แปลบทความวิจัยTools of a data scientist
Unlike your typical programmer, who may use a standardised set of tools, data scientists tend to use a wide array of ever changing tools. This is because the data science landscape is evolving rapidly, with many new tools still far from maturity. That being said, below we’ve compiled a series of popular tools for data scientists aligned to specific practices:
Data Analysis:
Here, the tools are really just the programming languages a data scientist uses to extract and analyse data. This is typically Python, R and SQL.
Data Warehousing:
A data scientist may choose to have their own database to which they can extract and analyse data. MySQL is among the most popular to handle reasonable size datasets. Moving in to the realms of big data, they would typically turn to programs like Hive or Redshift. You’d also be surprised how far most data scientists can go utilising the average .CSV file before it falls over.
Data Visualisation:
Among the most commonly mentioned tools for data visualisation are D3.js and Tableau. For D3.js, if you can imagine a data visualisation, a data scientist can achieve it using the software.
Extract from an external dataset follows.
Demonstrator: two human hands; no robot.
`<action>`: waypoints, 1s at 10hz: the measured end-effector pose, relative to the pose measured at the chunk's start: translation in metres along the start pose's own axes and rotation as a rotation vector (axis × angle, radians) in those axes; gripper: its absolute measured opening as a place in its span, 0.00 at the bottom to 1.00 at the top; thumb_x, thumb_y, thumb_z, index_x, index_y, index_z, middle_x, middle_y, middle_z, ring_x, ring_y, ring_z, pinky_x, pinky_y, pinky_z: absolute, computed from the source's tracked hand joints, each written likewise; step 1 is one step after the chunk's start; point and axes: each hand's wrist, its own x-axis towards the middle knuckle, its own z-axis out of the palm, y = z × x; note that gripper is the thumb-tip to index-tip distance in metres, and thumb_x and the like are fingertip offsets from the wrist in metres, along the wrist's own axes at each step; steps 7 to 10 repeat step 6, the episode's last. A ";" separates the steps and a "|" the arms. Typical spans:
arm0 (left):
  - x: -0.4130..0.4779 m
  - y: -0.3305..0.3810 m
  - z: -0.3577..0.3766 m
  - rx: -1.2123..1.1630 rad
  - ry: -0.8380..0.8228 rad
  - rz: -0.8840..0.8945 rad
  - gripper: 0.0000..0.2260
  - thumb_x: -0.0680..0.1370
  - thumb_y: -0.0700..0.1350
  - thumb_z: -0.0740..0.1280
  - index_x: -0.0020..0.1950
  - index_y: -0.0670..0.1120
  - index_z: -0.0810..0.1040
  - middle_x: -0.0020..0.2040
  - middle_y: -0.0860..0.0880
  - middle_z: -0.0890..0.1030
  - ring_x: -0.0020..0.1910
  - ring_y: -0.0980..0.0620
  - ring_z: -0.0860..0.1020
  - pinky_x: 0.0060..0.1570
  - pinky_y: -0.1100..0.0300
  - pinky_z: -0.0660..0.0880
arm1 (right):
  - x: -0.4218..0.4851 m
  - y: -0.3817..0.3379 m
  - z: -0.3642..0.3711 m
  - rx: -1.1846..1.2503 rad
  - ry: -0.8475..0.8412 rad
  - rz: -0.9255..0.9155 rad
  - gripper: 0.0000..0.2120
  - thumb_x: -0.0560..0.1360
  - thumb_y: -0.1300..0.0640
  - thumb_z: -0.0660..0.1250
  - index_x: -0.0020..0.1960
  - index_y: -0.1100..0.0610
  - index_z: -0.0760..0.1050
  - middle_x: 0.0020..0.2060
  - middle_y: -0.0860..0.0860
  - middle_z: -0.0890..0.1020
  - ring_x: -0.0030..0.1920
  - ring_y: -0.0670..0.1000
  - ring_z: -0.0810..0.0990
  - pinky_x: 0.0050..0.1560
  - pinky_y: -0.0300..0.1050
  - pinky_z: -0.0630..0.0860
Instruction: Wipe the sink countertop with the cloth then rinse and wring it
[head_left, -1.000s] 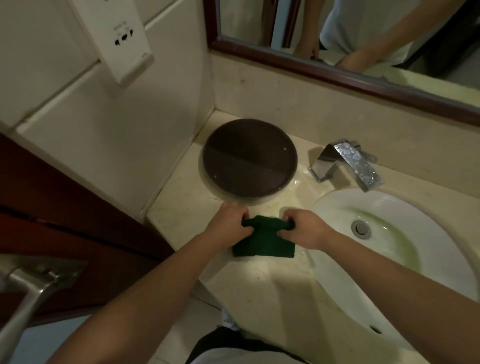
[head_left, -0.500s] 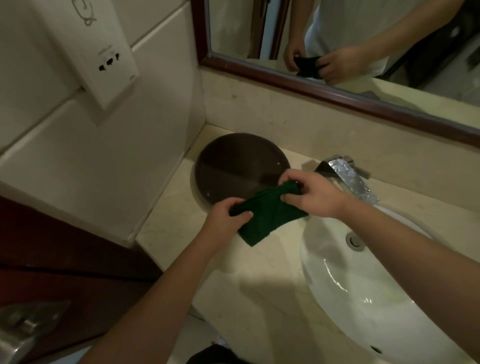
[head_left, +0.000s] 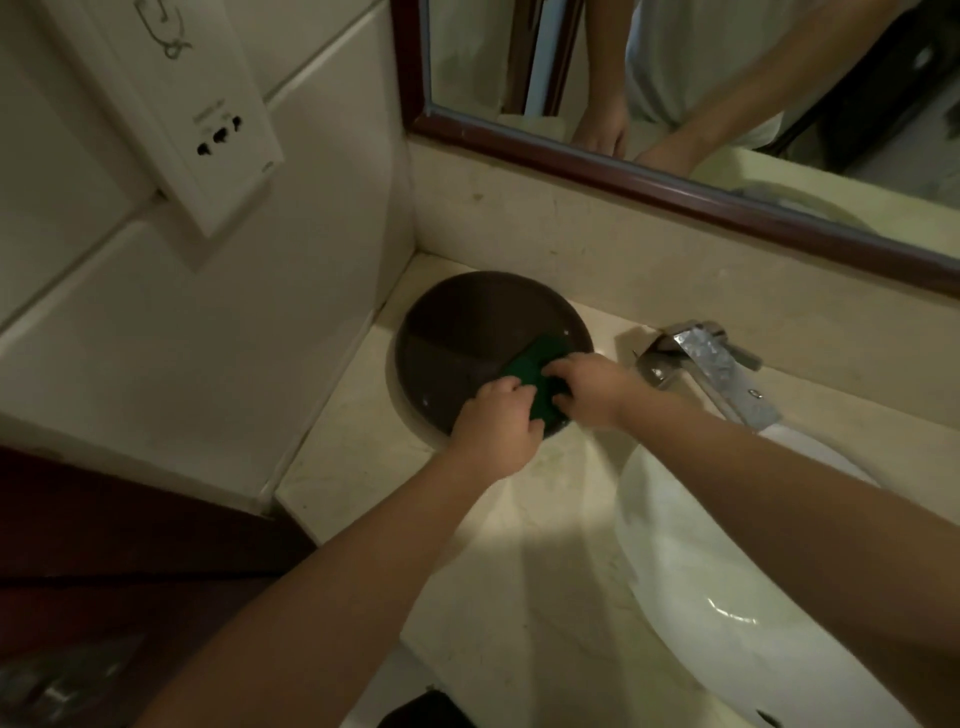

Tableau is the most popular data visualisation tool out there at the moment allowing the compiling data from hundreds of inputs and then easily transforming the data into visualisations.
Machine Learning:
This is perhaps the area most in flux with new tools emerging daily. Most established and widely used is perhaps Scikit-learn which utilises Python for machine learning. Then of course there is Spark MLlib which is Apache’s own machine learning library for Spark and Hadoop.